My own case is far less disturbing but probably way more common. Not long ago I broke a bone in my foot. I heard and felt it crunch when it happened. The accident happened at home late at night, and I knew an X-ray was needed. I also knew if I waited until morning and went through Aetna to make absolutely sure I followed in-network procedure to the letter and used an urgent care facility instead of a full-blown hospital emergency room, it would save me time and money. The next morning I got through to customer service at Aetna. They advised me to go to the nearest in-network minor ER, which they even looked up and gave me directions to.
I arrived at that facility only to find they were permanently closed and had been for months. I called Aetna back, asked for another option, and they gave me the nearest one several miles away. It took almost an hour to find it, and when I finally did the front desk told me that as of January 1 they were no longer in that network, and they wouldn’t even take my insurance out-of-network.
By now it’s been more than 12 hours since the injury. I’ve been driving for three of those hours with a throbbing, black and blue, grossly swollen foot. I just started stopping at any minor ER I saw, and the next one told me the same thing the last one did: They won’t accept Aetna under any circumstances. On the third try I got lucky and they accepted my insurance. I got the X-ray and sure enough, the metatarsal that turns into the toe that had roast beef is cracked. It was set and I was on my way, stopping only to pay what I thought would be a $75 copay. At that point they told me that hospital was not in-network, but they would process it as an out-of-network claim.

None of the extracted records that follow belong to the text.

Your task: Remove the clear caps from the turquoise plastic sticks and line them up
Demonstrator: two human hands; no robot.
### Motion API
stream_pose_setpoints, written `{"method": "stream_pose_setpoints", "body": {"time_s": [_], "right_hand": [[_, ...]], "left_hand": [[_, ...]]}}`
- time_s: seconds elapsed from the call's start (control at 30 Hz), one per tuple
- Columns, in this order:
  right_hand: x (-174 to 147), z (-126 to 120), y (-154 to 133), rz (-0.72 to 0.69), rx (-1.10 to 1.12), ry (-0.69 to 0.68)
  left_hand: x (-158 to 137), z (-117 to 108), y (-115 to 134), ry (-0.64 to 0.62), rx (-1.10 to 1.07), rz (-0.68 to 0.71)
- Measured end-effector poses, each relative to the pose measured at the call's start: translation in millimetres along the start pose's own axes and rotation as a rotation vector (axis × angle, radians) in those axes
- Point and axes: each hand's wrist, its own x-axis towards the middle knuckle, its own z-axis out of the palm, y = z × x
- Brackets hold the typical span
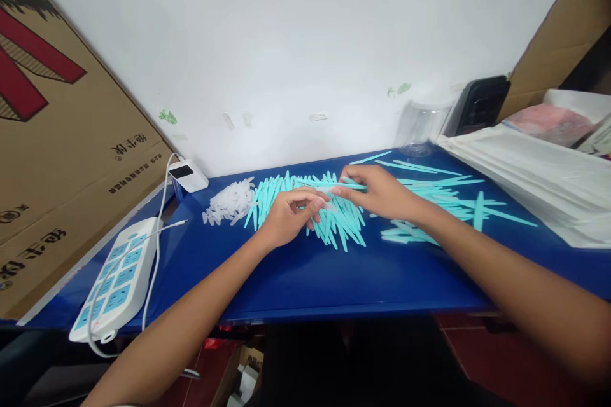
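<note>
My left hand (292, 215) is closed, thumb against fingers, on a small translucent sleeve-like piece (330, 205). Just right of it, my right hand (375, 189) pinches a slim turquoise stick (351, 186), shaped like an eyebrow razor, which points left toward the left hand's fingers. Under and behind both hands spreads a dense pile of similar turquoise sticks (337, 229). A heap of small translucent white pieces (231, 200) lies left of that pile. More turquoise sticks (439, 194) lie loosely to the right, partly hidden by my right forearm.
The blue table (305, 286) meets a white wall. At left are a power strip (119, 276) with a cable, a small white device (188, 175) and a cardboard box (71, 140). A clear plastic jar (422, 124), a black object (480, 105) and white bags (529, 178) stand right.
</note>
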Motion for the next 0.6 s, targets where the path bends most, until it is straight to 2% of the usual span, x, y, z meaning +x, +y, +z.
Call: {"method": "stream_pose_setpoints", "body": {"time_s": [0.23, 0.43, 0.6], "right_hand": [[-4.5, 7.0, 0.7, -0.019, -0.024, -0.047], [-6.4, 9.2, -1.4, -0.040, -0.047, -0.092], [-4.9, 8.9, 1.1, 0.049, -0.049, -0.107]], "left_hand": [[-0.4, 0.6, 5.1, 0.062, 0.006, -0.089], [-0.5, 2.6, -0.2, 0.083, -0.007, -0.082], [1.1, -1.3, -2.0, 0.247, 0.070, -0.065]]}}
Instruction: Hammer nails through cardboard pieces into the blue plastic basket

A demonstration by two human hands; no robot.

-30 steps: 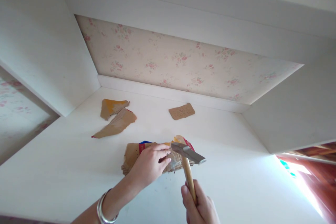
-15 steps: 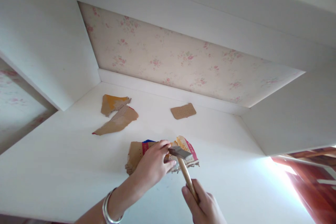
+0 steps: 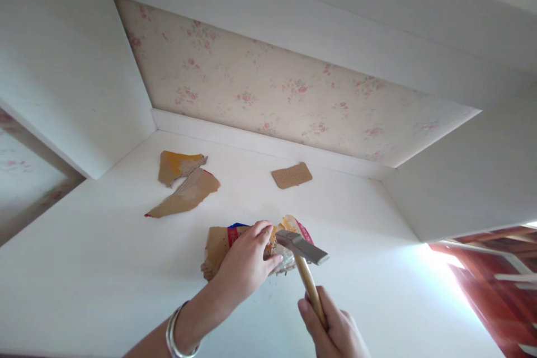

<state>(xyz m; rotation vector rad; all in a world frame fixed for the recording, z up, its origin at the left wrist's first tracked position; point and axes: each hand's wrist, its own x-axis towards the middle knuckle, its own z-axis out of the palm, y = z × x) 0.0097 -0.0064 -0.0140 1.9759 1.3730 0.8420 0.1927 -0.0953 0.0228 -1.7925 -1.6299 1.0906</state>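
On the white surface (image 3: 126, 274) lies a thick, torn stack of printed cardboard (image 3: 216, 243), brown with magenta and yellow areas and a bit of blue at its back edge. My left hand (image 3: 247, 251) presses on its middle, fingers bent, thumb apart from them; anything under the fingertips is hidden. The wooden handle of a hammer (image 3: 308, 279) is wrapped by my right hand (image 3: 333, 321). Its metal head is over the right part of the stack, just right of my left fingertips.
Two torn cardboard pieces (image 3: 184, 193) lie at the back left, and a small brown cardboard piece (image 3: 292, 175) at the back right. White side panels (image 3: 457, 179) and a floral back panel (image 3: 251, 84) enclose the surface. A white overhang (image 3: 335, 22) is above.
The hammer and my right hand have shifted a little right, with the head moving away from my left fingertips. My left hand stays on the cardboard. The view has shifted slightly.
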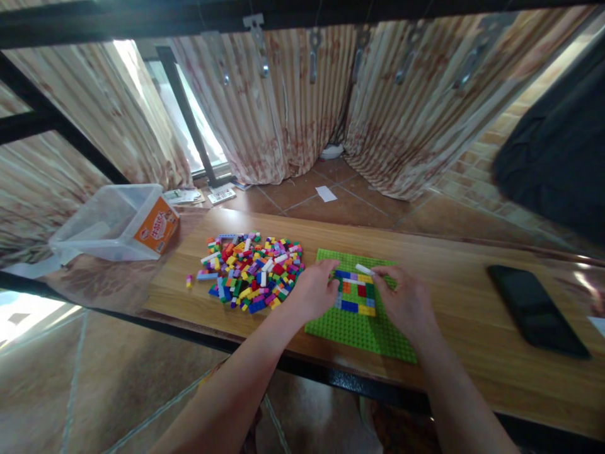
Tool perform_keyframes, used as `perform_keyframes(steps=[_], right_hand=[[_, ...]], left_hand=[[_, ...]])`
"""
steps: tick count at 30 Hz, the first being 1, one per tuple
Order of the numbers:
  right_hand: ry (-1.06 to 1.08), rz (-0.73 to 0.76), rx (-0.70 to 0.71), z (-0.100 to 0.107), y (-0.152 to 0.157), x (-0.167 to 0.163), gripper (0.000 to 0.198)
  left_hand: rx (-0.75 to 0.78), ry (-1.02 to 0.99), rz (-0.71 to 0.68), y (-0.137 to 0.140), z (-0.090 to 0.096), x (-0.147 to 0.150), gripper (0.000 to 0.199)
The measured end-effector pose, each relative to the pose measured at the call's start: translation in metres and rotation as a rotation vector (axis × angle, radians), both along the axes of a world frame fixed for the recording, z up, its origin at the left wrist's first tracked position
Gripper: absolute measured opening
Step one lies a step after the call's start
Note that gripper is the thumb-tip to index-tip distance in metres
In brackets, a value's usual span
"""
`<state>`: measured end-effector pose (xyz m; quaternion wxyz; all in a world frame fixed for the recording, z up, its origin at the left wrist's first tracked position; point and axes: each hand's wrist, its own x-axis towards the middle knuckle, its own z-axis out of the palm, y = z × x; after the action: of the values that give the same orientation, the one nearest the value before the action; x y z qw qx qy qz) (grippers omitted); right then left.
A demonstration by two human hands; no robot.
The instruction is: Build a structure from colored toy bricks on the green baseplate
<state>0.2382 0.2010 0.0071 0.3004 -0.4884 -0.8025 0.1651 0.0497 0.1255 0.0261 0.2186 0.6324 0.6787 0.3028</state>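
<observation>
A green studded baseplate (363, 337) lies on the wooden board, with a block of colored toy bricks (350, 306) in blue, yellow, red, orange and white built on its middle. Between the thumb and fingers of my right hand (407, 301) is a long white brick (363, 269), held over the upper right part of the built bricks. My left hand (317, 289) rests at the left side of the built bricks, its fingers curled and the fingertips close to their upper left corner. Whether something small sits in those fingers I cannot make out.
A heap of loose bricks (255, 271) spreads left of the baseplate, with a small brick (190, 280) apart from it. A clear plastic bin (108, 221) with an orange label stands far left. A dark phone or tablet (536, 309) lies at the right. The wooden board (454, 302) has a dark front edge.
</observation>
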Motion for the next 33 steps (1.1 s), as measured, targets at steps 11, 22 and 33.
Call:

That means first they bill my carrier, then me for the remaining balance. I called Aetna yet again, explained what happened, and they spoke to the ER’s office manager to try and code everything right. But the point is, I don’t know how much more I could have reasonably been expected to do, and odds are I’m still going to get hung out to dry. In fact, attempting to do it right was probably counterproductive: For all I know, the bill could easily top a couple of thousand dollars on this deal. It might have been cheaper—and certainly faster—to go to a full-blown ER and bite the $250 copay bullet.
Every single health care consumer has these kinds of stories, or will have one sooner or later. Somehow, with all the might of billions of dollars and decades of experience behind them, insurance companies constantly “forget” how to keep track of accounts receivable and payable. So the patient, often suffering severe injury or disease, has to call them up and remind them to pay.
Knowledgeable friends tell me that Aetna will probably pay something, sooner or later, in both Mina’s case and mine. But they haven’t yet and where it will leave either of us when it’s all said and done is anyone’s guess.
The ACA helped tremendously, making health insurance affordable for millions. Equally important, Obamacare made sure insurance companies can’t weasel out of benefits as easily as they once did. And no doubt there is room for improvement.
But there’s also room for many steps backward. What’s chilling to anyone with a pre-existing condition or in the middle of battling a deadly disease or injury is the conservative obsession with “repealing every word of Obamacare” and replacing it with nothing. If you think there is no real difference between the GOP and Democratic presidential hopefuls this year, I beg you to reconsider: For many, the difference is quite literally life and death.